Doing God's will is something each of us must decide to do. Moses wanted to be a man of God, but God let him know that it was impossible without obedience. We may think that no one would have ever noticed that Moses' son wasn't circumcised. Circumcision seems very personal and private, but everyone would have known. There are a lot of personal and private matters that affect others.  God's will is very personal and private, but it affects everyone around you.Our disobedience stinks to the high heavens. Even the Pharaoh would have heard the cries from the circumcised Hebrews. Our success is dependent upon us doing God's will.

Personal Obedience Allows God to Work

Your personal obedience makes it possible for God's powerful will to be done in your life. The moment you surrender--God goes to work in a very personal way. God begins to move people and events when we decide to obey.

Exodus 4:27-31
The LORD said to Aaron, "Go into the desert to meet Moses." So he met Moses at the mountain of God and kissed him. Then Moses told Aaron everything the LORD had sent him to say, and also about all the miraculous signs he had commanded him to perform. Moses and Aaron brought together all the elders of the Israelites, and Aaron told them everything the LORD had said to Moses. He also performed the signs before the people, and they believed. And when they heard that the LORD was concerned about them and had seen their misery, they bowed down and worshiped. (NIV)

God sends Aaron to greet Moses. It is Aaron who tells the people everything the Lord has said to Moses. Forty years earlier when Moses had gone alone they mocked Moses, but now God is in it. They believe Moses because God causes them to believe in him. They believe Moses because now it is evident that he is living within the will of God. Now Moses is not telling them what he is going to do for them, but God is telling them what He is going to do through Moses.

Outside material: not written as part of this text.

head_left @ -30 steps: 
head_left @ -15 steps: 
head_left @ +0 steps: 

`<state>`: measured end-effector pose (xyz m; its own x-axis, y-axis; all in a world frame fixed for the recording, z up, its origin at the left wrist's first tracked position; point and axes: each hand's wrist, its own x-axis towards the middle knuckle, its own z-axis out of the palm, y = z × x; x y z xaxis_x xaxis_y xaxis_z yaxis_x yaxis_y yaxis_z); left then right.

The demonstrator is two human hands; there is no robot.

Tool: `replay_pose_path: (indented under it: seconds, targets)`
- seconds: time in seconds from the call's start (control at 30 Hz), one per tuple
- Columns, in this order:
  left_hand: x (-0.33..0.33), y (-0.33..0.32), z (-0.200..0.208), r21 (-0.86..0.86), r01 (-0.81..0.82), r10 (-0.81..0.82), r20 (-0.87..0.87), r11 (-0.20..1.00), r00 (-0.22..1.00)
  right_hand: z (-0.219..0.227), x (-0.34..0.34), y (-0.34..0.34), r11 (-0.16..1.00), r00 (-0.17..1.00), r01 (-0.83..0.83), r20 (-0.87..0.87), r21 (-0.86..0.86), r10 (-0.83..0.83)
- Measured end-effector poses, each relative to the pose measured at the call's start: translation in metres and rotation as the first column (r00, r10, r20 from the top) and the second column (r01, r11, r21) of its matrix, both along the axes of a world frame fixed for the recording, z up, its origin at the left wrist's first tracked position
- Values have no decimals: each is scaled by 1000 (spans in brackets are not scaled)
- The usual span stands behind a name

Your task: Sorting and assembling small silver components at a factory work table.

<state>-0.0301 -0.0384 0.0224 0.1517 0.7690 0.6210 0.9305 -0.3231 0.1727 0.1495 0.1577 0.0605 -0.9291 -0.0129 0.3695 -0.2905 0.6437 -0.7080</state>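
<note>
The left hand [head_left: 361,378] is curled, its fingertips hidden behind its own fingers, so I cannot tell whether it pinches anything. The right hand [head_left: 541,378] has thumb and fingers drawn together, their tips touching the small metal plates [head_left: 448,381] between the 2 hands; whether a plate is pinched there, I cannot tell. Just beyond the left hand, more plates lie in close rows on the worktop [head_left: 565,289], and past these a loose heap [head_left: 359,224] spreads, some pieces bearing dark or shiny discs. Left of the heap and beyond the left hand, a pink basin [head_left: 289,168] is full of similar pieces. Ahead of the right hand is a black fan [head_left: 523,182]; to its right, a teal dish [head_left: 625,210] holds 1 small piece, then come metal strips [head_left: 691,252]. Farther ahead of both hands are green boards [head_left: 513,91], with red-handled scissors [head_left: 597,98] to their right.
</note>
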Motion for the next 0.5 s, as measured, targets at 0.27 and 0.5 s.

Do you see the difference it makes? Now it is not forced but comes as the natural outcome of God's purpose and will.

Conclusion:

God's grace is free but don't ever think it is cheap. You have probably discovered that most things in life that are free are usually never cheap. Grace forces us to face our greatest failures head-on through repentance. If we think for a moment that grace only involves forgiveness of the past, we will find ourselves hopelessly running from our failures as they continue to resurface throughout lives.

Too often we see success as the absence of failure. The adversity failure brings is like a strong wind. It tears away from us all but the things that cannot be torn, so that we see ourselves as we really are.

Psalms 119:67, 71-72
Before I was afflicted I went astray, but now I obey your word . . . It was good for me to be afflicted so that I might learn your decrees. The law from your mouth is more precious to me than thousands of pieces of silver and gold. (NIV)

Your greatest hindrance in fulfilling God’s plan for your life is yourself.
You must sense that God has a purpose for your life.
You must understand God’s will for your life.
You must wait upon God’s timing for your life.
You must obey God’s plan for your life.
Then you will experience the availability of God’s power for your life.